A introdução de um novo abastecimento, na praia de Pinheiro da Cruz, é um pormenor técnico que António Figueira Mendes vê como “um novo reforço para a progressão [dos atletas] no terreno” e “mais uma tentativa” de “melhorar a competição e o comportamento” na prova.

As dificuldades da prova 
Patrícia Serafim tem o recorde feminino desta prova 
É que além da distância é preciso lidar com outros fatores igualmente determinantes e que complicam ainda mais o desempenho. O calor, pois é uma corrida disputada sem sombras, a areia e a maré, que quando sobe obriga a correr em areia solta. Correr na praia obriga a cuidados. A começar pela utilização de um protetor solar forte, uma atenção especial com os abastecimentos e a hidratação (a organização fornece água, uma peça de fruta, um gel e uma barra energética). 
O equipamento deve ser de cores claras (absorve menos o sol) e, claro, apropriado. Contudo, o maior destaque deve ir para o calçado. Cada atleta tem a sua ‘tática’. Uns descalços (pouco aconselhável), outros com sapatilhas de surf, uns com os ténis de corrida e meias, isolando com fita adesiva (uma das mais usadas). 
Esta prova é um teste a todos os participantes. Tem vindo a ganhar adeptos, muitos deles estrangeiros, nomeadamente espanhóis. É que esta zona é uma das poucas na Europa com um areal tão extenso. O ano passado os vencedores foram José Gaspar (3:04.32 horas) e Patrícia Serafim, que estabeleceu o recorde feminino em 3:30.46 horas. O recorde masculino é de Eusébio Rosa desde 2012, com 2:46.30 horas.

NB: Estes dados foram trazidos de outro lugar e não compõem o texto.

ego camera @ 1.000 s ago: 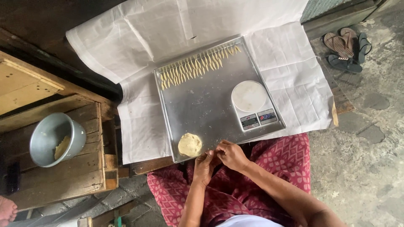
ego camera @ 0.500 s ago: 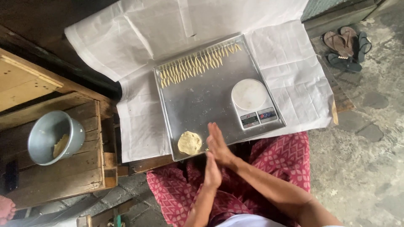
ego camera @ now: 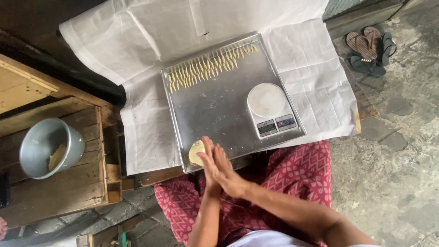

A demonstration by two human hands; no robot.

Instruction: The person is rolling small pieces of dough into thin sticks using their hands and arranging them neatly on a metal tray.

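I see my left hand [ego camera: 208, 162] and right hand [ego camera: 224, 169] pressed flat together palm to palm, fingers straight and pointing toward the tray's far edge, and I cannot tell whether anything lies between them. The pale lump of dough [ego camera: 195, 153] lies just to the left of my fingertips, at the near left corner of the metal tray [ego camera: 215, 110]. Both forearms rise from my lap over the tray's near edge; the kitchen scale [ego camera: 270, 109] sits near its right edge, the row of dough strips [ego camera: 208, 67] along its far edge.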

Na opinião do embaixador da Ultra Maratona, Paulo Guerra, o segundo abastecimento “é mais um conforto” para os participantes que “não terá influência na performance” dos atletas. Já o piso e as marés serão importantes para a progressão dos corredores, alerta. “A maior dificuldade não é a distância mas a inclinação e a areia. Temos de saber escolher bem as zonas que vamos pisar ao longo da prova” de resistência.
O presidente da Entidade Regional de Turismo, Ceia da Silva destacou a vertente turística aliada à componente desportiva. “É um evento que reúne um conjunto de características endógenas do concelho”, sublinhou.